Внезапно на Петра снизошло озарение, первое за тот день.
— А кто Марка Исаевича арестовывал? — чувствуя, как в предвкушении открытия замирает сердце, как бы мимоходом поинтересовался он. Случаем, не помните?
— МалА я тогда была, да как не помнить? Весь дом тогда об этом шептался. Вацетис и забирал его. Ох, грешно про мертвых плохое говорить, но как он, ирод, смог жить в той квартире после всего этого?

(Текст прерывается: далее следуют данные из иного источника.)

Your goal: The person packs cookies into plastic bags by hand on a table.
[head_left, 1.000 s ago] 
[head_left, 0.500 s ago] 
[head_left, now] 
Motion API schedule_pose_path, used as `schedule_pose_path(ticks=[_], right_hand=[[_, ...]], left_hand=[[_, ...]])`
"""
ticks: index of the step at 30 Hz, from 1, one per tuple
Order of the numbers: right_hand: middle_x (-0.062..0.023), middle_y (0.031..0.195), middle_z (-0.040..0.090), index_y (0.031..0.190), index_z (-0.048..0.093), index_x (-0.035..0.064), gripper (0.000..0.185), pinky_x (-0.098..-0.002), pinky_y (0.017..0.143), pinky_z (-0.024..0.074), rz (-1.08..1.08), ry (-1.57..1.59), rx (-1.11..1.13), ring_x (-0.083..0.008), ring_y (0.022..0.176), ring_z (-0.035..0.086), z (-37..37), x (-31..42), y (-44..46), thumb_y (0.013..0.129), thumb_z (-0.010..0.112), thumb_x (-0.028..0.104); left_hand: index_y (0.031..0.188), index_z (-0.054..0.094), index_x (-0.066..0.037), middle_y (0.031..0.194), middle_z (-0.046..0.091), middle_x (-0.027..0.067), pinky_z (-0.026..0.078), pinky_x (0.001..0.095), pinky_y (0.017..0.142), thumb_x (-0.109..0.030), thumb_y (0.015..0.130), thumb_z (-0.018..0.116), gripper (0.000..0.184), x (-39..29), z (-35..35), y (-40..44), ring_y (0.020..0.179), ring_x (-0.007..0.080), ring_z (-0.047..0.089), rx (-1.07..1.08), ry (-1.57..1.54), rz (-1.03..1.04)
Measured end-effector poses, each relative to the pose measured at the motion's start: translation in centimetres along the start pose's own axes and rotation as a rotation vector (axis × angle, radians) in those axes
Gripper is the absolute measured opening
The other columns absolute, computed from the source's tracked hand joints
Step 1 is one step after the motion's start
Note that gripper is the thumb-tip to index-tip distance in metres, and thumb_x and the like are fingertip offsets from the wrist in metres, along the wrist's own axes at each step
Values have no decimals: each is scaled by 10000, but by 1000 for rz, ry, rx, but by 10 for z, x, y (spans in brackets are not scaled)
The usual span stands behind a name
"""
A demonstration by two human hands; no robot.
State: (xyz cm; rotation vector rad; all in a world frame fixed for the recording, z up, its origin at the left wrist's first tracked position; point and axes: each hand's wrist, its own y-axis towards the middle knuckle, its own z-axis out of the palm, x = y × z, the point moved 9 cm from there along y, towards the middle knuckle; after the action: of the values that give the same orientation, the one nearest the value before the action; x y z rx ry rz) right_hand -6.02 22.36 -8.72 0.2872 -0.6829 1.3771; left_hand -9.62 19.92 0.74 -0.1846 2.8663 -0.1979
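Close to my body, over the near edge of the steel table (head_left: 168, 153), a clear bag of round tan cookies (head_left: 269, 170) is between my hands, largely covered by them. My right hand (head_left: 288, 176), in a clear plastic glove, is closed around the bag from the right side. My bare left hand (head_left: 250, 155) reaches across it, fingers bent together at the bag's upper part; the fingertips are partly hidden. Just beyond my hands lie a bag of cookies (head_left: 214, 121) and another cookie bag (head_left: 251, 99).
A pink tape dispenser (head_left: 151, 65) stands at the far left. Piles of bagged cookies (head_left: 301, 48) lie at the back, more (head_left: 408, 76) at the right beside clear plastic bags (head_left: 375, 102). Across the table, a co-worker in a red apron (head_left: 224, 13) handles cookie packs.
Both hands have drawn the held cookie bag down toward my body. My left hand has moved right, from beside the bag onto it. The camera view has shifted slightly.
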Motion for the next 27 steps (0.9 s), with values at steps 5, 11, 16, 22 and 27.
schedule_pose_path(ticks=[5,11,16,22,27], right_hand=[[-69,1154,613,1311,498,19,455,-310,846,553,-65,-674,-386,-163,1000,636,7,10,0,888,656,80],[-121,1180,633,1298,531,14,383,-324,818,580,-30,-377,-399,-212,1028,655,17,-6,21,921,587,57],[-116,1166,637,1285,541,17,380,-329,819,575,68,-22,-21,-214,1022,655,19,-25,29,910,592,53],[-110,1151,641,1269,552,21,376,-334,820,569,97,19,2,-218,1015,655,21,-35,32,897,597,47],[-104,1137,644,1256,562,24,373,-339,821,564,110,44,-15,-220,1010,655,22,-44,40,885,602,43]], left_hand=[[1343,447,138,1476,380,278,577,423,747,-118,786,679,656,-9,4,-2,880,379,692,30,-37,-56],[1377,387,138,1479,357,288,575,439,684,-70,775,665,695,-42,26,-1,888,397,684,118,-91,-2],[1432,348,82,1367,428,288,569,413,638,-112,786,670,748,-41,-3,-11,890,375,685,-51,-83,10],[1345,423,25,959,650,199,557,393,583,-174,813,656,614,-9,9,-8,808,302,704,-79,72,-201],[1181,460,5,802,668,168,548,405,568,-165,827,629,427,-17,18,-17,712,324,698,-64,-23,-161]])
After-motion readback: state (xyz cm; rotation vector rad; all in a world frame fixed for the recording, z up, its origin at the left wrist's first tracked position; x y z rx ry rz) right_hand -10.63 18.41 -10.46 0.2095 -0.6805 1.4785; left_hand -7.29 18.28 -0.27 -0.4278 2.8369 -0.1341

Вот и покарал его Господь на старости лет… И за Штерна, и за Борисова-Вельяминова!
— Вацетис и за ним приходил? — встрепенулась Татьяна.
— Ну да, в том-тот и дело. Вдова мне по секрету потом рассказывала, что Эдуард Николаевич ударил профессора, и обложил по-матерному, оттого тот в одночасье и умер от инфаркта: не выдержало оскорбления сердечко-то…

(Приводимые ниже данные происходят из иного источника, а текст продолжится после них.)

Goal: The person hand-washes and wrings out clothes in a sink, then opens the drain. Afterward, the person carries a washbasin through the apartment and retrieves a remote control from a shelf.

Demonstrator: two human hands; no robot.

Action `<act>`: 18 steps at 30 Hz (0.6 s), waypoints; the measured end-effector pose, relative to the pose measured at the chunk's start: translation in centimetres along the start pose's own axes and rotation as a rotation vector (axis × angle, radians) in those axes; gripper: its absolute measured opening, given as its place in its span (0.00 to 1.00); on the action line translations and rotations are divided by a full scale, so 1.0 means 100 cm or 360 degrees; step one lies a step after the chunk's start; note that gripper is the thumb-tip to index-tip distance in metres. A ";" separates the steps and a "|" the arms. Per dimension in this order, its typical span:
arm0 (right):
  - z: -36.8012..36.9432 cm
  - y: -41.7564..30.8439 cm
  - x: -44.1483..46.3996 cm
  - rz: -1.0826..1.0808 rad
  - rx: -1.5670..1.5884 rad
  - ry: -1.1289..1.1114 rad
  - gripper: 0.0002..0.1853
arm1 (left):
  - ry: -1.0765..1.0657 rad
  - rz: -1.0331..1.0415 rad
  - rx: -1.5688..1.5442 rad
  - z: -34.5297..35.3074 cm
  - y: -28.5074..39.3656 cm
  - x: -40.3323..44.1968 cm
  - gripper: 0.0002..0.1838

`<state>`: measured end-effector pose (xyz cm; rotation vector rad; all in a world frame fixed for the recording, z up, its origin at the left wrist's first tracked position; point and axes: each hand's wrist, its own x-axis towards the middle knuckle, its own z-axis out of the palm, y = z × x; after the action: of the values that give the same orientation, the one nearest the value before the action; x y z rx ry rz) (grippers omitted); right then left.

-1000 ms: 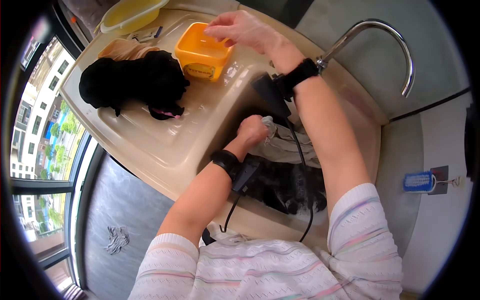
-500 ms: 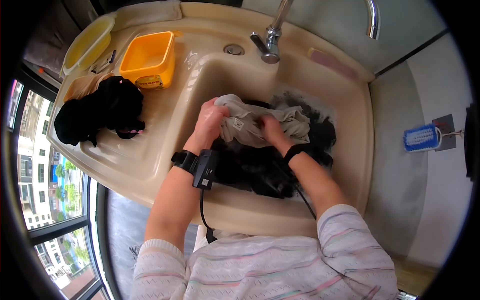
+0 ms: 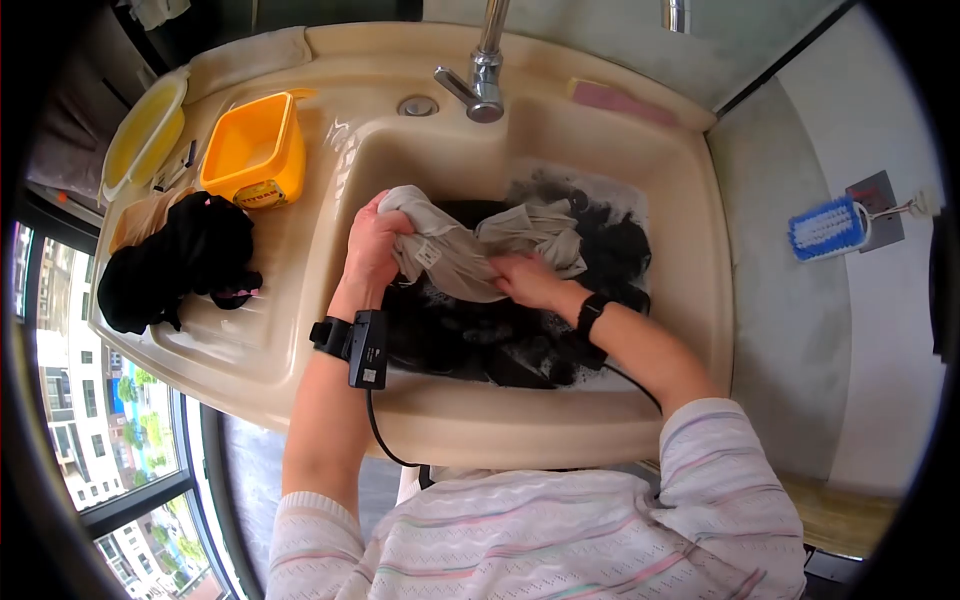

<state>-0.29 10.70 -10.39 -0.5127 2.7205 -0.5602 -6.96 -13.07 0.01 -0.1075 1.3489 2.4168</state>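
Note:
A light grey garment (image 3: 455, 255) with a small white label is stretched between my hands over the sink basin. My left hand (image 3: 374, 240) grips its left end, fingers wrapped round the bunched cloth. Lower down and to the right, my right hand (image 3: 530, 280) is closed on the cloth's middle part. Beneath it, dark wet clothes (image 3: 470, 335) lie in soapy water, with foam along the edges. What kind of garment the grey one is, I cannot tell.
Black clothing (image 3: 180, 260) lies on the ledge left of the basin, near a yellow-orange tub (image 3: 285, 165) and a pale yellow basin (image 3: 145, 140). The faucet (image 3: 485, 85) rises behind the sink (image 3: 420, 420). A blue-and-white brush (image 3: 828, 229) hangs on the right wall.
My hands have moved apart, and the grey garment is spread wider between them. My right hand has come lower on the cloth. The view has shifted slightly.

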 end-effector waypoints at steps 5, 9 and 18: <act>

Старушка разволновалась и схватилась за валидол. Клаутов, который узнал все, что хотел и даже сверх того, решил задержаться еще ненадолго: ему показалось неудобным довести женщину до сердечного приступа и уйти. Оглядевшись, он увидел на полке коробки с сушеными травами, "медвежьим ушком" и "хвощем полевым".
— Завариваете? — чтобы отвлечь старую женщину от неприятных воспоминаний, поинтересовался он.
— Да. Почки у меня больные, вот врач и посоветовал отвар пить. Работа-то у меня сидячая, чтобы застоя не было. Уже две недели принимаю, вроде бы, полегчало.
— А вы еще брусничный лист добавьте, — посоветовала переводчица, — очень способствует!
Выйдя на улицу, Петр и Таня огляделись. Давешнего филера видно не было: то ли после выходка Борисовой наблюдения было решено снять, то ли прислали нового, им неизвестного и более умелого.
— Как ты догадался спросить про предыдущего жильца квартиры покойного генерала?
— Не знаю, как будто что торкнуло: ведь очень часто энкаведешники заселялись в освободившиеся квартиры тех, против кого они же и вели дела по пресловутой 58-й "политической" статье. А в результате у нас с тобой появился человек, у которого был мотив для совершения убийства Вацетиса…
— Имеешь в виду сына Борисова-Вельяминова?
— Увы, его сАмого: ни за что бы не стал его обвинять, даже если бы знал, что отравил Вацетиса точно он… Однако своя рубашка ближе к телу, и чтобы снять обвинение с себя, придется найти истинного убийцу, кем бы он ни был.